From the listing below, copy only the lines running from the line that contains "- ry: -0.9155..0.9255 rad" to the line that contains "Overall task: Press", both included.

Top of RECORDED DATA

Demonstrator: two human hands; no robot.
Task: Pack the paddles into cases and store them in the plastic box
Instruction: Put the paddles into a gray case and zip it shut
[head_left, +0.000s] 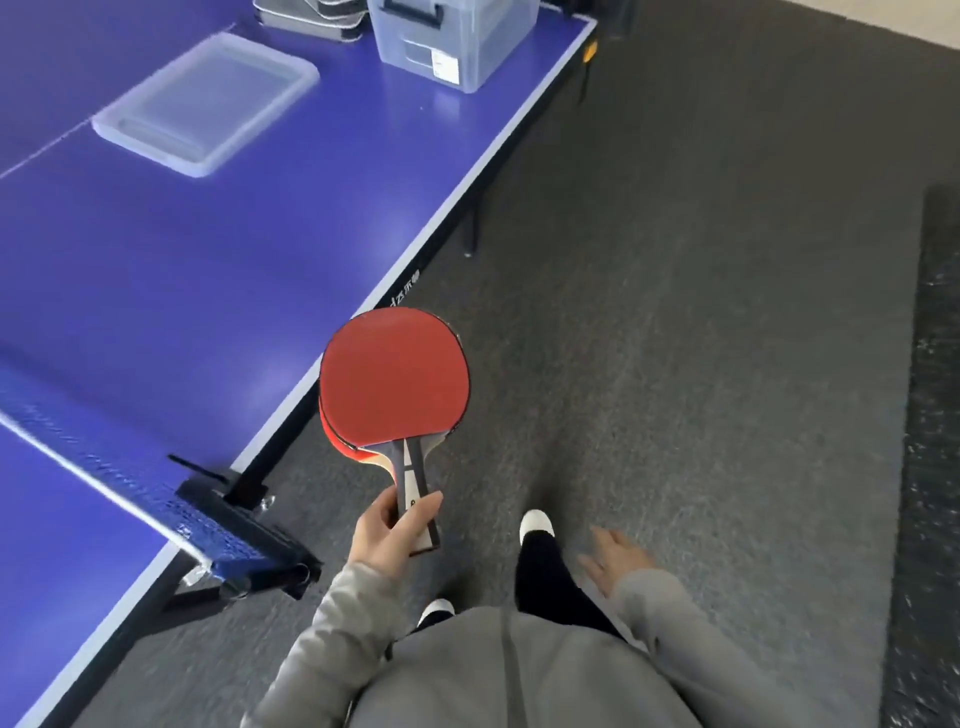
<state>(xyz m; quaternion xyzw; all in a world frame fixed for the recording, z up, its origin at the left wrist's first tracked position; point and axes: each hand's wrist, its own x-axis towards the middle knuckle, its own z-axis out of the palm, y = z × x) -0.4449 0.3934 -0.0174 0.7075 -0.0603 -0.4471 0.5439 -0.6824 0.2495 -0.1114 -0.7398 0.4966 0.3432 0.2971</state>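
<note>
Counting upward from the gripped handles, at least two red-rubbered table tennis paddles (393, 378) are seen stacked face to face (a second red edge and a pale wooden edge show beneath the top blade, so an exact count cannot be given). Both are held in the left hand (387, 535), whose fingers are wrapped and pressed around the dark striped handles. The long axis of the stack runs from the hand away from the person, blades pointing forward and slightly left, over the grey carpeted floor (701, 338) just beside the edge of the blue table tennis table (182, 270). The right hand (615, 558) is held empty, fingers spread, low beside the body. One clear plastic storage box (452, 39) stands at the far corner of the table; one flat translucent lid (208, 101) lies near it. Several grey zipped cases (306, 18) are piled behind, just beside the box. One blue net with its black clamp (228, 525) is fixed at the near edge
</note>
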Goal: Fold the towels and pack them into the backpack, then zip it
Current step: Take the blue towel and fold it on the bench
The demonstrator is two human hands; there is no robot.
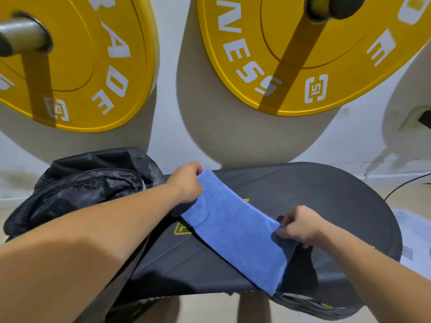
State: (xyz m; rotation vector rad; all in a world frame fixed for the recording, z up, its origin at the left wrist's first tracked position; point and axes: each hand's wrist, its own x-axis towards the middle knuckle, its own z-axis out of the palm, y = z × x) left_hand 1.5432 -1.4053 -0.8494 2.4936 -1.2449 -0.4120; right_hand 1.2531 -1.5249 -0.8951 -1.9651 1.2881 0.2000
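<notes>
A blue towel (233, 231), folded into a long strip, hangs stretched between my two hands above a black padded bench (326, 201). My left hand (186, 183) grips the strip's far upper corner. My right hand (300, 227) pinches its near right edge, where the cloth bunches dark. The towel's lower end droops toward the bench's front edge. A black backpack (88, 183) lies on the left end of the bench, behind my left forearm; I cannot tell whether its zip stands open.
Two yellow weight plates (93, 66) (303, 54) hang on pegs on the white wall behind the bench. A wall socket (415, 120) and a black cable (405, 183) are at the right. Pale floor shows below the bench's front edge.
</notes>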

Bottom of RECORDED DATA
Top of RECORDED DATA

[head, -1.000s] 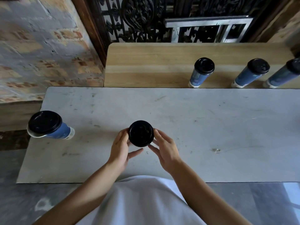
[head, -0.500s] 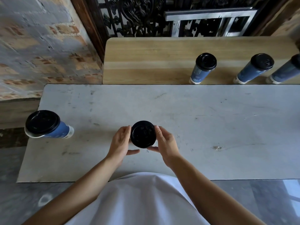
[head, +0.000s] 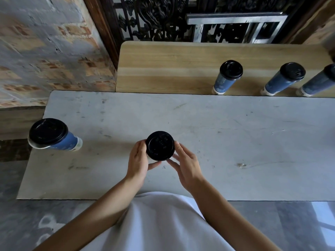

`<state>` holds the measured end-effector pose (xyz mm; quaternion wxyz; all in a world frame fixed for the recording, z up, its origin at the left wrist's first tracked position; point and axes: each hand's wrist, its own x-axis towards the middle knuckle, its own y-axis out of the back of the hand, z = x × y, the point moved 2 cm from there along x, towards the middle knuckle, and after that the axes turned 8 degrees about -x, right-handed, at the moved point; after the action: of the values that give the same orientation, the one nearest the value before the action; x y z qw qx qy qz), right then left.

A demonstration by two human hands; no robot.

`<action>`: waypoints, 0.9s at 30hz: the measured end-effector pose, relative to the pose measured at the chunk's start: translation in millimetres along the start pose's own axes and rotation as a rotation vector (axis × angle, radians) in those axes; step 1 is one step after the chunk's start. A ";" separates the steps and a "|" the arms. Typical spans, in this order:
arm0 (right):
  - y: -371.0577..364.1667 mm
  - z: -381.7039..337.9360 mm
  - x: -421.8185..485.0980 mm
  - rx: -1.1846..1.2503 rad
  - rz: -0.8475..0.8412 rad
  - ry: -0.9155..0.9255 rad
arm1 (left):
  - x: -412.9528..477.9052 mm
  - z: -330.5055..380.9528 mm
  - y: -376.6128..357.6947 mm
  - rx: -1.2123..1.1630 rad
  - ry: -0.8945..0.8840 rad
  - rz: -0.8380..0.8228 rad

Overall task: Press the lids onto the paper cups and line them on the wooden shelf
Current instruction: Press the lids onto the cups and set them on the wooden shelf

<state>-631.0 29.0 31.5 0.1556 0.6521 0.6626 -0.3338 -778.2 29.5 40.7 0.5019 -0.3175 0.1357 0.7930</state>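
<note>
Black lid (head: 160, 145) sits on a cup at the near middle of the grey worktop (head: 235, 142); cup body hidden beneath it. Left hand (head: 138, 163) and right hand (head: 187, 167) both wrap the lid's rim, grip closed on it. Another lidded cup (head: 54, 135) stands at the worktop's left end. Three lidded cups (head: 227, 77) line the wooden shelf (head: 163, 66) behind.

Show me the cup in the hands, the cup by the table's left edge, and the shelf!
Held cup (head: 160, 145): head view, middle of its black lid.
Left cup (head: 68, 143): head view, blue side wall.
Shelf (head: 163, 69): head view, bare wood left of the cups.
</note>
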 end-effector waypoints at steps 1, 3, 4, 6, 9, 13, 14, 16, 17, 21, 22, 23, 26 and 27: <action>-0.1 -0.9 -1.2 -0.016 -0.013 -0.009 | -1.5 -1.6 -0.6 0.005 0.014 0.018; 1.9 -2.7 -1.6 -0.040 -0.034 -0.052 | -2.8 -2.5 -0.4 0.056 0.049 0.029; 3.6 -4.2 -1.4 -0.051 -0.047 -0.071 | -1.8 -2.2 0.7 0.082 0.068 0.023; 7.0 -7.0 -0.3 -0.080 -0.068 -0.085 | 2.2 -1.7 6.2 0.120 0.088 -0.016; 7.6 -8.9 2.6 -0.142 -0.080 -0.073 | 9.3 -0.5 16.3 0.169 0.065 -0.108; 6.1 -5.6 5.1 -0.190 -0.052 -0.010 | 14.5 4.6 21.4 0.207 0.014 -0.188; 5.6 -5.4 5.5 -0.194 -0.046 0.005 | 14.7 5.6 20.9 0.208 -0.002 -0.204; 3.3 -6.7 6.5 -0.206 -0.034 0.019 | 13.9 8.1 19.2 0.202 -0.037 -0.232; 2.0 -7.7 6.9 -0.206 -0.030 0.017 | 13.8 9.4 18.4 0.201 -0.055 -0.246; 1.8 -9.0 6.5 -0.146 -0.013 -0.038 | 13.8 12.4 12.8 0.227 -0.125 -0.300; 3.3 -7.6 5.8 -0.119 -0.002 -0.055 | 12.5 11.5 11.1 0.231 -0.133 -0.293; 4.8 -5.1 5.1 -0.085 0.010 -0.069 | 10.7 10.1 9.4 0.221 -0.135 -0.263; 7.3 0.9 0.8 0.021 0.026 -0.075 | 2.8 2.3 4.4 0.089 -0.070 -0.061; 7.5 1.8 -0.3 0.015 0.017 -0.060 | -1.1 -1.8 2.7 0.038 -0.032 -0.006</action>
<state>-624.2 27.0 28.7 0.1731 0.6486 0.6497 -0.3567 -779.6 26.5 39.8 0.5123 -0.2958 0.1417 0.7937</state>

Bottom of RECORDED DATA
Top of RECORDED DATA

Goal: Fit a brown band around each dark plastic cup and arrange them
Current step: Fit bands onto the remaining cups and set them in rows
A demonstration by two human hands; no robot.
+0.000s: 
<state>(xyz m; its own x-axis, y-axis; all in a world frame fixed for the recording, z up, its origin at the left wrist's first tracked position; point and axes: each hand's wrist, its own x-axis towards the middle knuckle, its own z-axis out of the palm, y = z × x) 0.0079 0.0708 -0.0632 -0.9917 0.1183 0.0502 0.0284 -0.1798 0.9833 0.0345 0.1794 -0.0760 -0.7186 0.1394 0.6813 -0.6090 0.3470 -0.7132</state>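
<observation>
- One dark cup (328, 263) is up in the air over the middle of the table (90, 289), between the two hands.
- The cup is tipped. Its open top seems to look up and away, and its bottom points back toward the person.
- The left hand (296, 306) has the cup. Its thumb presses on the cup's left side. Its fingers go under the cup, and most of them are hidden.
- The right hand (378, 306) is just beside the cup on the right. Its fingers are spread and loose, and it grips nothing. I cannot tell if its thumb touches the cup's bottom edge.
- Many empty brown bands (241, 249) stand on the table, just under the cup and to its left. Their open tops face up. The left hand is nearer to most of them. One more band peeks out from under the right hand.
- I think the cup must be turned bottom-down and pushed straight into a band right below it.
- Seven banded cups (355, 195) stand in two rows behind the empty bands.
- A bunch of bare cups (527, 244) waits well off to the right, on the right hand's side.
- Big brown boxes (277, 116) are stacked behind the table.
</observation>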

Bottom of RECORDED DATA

→ **ANSWER TO THE EXERCISE**
  - ry: -0.9155..0.9255 rad
arm1 (left):
  - x: -412.9528..477.9052 mm
  - z: -330.5055..380.9528 mm
  - y: -376.6128..357.6947 mm
  - rx: -1.2123..1.1630 rad
  - ry: -0.8945..0.8840 rad
  - rz: -0.8380..0.8228 rad

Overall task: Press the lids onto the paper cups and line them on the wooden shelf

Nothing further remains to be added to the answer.